Today my kids had Fairly Odd Parents on TV. The episode included a lengthy stretch with no speaking, just action with a music soundtrack, the kind that just provides musical sound effects for the action. It was several minutes. I started wondering what the score for something like that would look like. It was all legit musical instruments but sounded rather random particularly with regard to timing. I couldn’t find “one” or even a beat at all, even a subtle underlying one.
Do they record this by taking a score and playing through it, or by recording each individual effect one at a time then editing them all together?
The same question could apply to the original Warner Brothers cartoons, which had great soundtracks.

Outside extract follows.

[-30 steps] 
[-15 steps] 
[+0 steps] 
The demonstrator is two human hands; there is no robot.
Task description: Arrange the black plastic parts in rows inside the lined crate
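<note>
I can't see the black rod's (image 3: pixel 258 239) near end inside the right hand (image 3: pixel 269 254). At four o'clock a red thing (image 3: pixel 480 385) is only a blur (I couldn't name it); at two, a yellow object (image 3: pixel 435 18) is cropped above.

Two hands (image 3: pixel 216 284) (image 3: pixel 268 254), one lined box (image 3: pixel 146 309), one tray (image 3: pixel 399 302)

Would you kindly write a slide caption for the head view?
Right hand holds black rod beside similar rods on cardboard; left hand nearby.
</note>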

If I understand what it is you’re asking, the term is “mickey-mousing”… Where the movements and actions of the characters exactly match the music, such as the pizzicato strings for walking (think Tom of Tom and Jerry, or maybe the xylophone blink (think Bugs Bunny).
As for what the score would look like… well, it would look like any other film score, whether it had a defined beat or not. Maybe it was just a “hit” with a fermata over each piece of action, or maybe there was a beat but you just missed it.
In any event, synching that stuff up certainly isn’t as hard as it used be, what with the use of computers and all, but it’s still impressive. Just imagine those old Carl Stalling scores, where they had to line it up with each frame of film! What is it, like 32 frames a second…?!?
I am curious about this, too. I was watching the DVD for Batman: The Animated Series with my daughter yesterday and noted how the fully-orchestrated music was excellent. It was essential to completing the great noir feel that that series has, and at moving the story along, or at least complementing the visuals…
My understanding is that the music was recorded first, then the animation done to match the score. That way, you can get it perfect. Trying to record music to exactlty match the timing of an already-made cartoon is a botch.
As Exhibit A I offer the re-recorded version of Disney’s Fantasia, released circa 1986. They got a brand new sound recording and narration. i always assumed it was to cover the glitches caused by excising the offending black centaurs in the “Pastoral Symphony” sectiobn. The new score is painfully out of synch with the film, and I have to assume they were trying very hard to make it match up. They stuck that version back in the vault and, to my knowledge, never re-released it.
In Leslie Cabarga’s excellent book The Fleischer Story (2nd edition) there’s a picture of the film the orchestras were shown while recording for their films – it’s an animated “metronome” featuring a sort of “bouncing ball” to keep the time.